Кто же подлинные философы 19-го века? Выбор странен и вызывающе привередлив — Шопенгауэр, Вагнер и Ницше, Маркс и Дюринг, Геббель, Ибсен, Стриндберг и Бернард Шоу.
В свете такой ненаучности большая ученость Шпенглера производит, на современный научный взгляд, странное впечатление чего-то тщетного, неиспользованного, неприкаянного, чего-то эмпирически живого, но трансцендентально мёртвого, какой-то трагически праздной красоты пышных и нарядных похорон.
К этому первому противоречию шпенглеровской книги присоединяется второе: Шпенглер выраженный скептик, понятия абсолютной истины для него не существует. Абсолютная истина — абсолютная ложь, пустой лживый звук. Идеи так же смертны, как души и организмы. Истины математики и логики так же относительны, как биологии и богословия. Трансцендентальная вечность знания так же химерично, как вечность трансцендентного бытия.
Но безусловный скептик, Шпенглер одновременно мужественный пророк. Содержание его пророчества — смерть европейской культуры. Пройдет немного столетий, и на земном шаре не останется ни одного немца, англичанина и француза, как во время Юстиниана не было больше ни одного римлянина.

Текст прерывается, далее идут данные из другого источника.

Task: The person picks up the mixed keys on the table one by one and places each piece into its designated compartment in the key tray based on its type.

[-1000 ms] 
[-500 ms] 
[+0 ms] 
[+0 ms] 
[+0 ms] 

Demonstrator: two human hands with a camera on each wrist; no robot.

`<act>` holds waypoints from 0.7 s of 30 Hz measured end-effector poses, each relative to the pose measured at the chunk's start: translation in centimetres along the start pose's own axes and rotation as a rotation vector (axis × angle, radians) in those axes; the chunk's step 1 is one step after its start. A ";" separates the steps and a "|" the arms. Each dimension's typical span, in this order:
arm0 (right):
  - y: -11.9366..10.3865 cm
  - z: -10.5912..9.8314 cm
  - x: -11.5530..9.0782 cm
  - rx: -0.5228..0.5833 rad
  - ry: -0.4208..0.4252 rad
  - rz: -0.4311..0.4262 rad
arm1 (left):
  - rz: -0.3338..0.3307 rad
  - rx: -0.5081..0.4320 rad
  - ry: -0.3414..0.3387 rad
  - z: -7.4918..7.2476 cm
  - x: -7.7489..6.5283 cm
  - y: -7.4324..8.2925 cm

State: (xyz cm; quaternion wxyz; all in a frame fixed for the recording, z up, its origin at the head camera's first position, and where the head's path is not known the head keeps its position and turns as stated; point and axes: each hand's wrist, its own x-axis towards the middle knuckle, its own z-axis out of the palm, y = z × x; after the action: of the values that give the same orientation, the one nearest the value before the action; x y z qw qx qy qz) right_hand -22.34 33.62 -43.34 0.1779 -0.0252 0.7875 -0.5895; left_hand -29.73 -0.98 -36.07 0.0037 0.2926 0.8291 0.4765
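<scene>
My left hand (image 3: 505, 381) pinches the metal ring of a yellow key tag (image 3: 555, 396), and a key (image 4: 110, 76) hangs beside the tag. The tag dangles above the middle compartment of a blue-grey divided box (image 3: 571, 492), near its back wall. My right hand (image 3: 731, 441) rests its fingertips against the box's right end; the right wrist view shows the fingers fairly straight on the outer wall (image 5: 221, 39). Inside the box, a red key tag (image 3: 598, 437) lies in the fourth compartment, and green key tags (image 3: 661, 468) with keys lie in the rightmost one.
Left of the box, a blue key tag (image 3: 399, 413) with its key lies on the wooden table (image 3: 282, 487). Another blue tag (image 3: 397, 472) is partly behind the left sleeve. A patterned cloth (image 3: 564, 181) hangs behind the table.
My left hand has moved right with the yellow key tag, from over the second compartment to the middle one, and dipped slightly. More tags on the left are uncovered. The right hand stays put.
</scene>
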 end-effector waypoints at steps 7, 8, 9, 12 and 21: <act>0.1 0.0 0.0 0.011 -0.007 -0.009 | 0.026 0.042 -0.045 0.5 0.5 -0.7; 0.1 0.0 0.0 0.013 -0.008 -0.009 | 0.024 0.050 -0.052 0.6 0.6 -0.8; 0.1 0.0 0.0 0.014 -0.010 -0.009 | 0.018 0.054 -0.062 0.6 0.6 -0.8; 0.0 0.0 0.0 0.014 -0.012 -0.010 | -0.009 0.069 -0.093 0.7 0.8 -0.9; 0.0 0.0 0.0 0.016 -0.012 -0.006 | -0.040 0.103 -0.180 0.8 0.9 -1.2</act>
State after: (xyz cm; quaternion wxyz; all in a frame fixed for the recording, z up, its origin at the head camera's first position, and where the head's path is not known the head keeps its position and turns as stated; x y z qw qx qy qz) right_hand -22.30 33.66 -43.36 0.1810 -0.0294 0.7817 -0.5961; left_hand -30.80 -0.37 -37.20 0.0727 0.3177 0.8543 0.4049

Пророк — скептик, возможно ли более противоречивое сочетание? Разве пророк не всегда посланник вечности и бытия? Разве без ощущения вечного бытия в груди возможен пророческий голос? Возникает вопрос: быть может, Шпенглер вовсе не пророк, а только пациент современной Европы в безответственно взятой на себя роли пророка?
Состояние, в котором Шпенглер пишет свою книгу, — чувство одержимости своим открытием. Он убеждён, что говорит вещи, которые никому не снились, никогда никому не приходили на ум, что он ставит проблему, которую в её немом величии еще никто никогда не чувствовал, что он высказывает мысли, которые до него никем ещё не были осознаны, но в будущем неизбежно заполнят сознание всего человечества. Книга Шпенглера, безусловно, книга подлинного пафоса, временами, однако, досадно опускающегося до некоторой личной заносчивости, почти надменности.
Настроение, которое остаётся от неё, настроение тяжести и мрака. «Умирая, античный мир не знал, что он умирает, и потому наслаждался каждым предсмертным днём, как подарком богов. Но наш дар — дар предвидения своей неизбежной судьбы. Мы будем умирать сознательно, сопровождая каждую стадию своего разложения острым взором опытного врача». Вот строки, которые я избрал бы эпиграфом эмоционального содержания «Заката Европы». Помещённые в конце книги, скупой на всякую откровенную лирику, они производят сильное впечатление безнадёжной горечи, но и спокойной гордости.
В основе «Заката Европы» не лежит аппарата понятий, в основе его лежит организм слов. Понятие — мёртвый кристалл мысли, слово — её живой цветок. Понятие всегда односмысленно, самотождественно и раз навсегда определено в своей логической ёмкости. Слово всегда многосмысленно, неуловимо, всегда заново нагружено новым содержанием.
«Закат Европы» сработан Шпенглером не из понятий, но из слов, которые должны быть читателем прочувствованы, пережиты, увидены. Слов этих в «Закате Европы», в сущности, очень немного.
Каждое бодрствующее сознание различает в себе «свое» и «чужое». Все философские термины указывают, по Шпенглеру, на эту основную противоположность. Катовское «явление», фихтевское «Я», «воля» Шопенгауэра — вот термины, нащупывающие в сознании некое «свое». «Вещь же в себе», «не Я», «мир как представление» указывают, наоборот, на некое «чужое» нашего сознания.
Шпснглер не любит терминов, и потому он покрывает различие «своего» и «чужого» многосмысленной противоположностью многосмысленных слов, называя своё — «душою», а чужое — «миром».
На слово «душа» наслояется затем Шпенглером слово «становление», а на слово «мир» слово «ставшее». Так слагаются два полюса — полюс становления души и полюс ставшего мира. Мир возможностей и мир осуществлённостей.
Между ними жизнь как осуществление возможностей.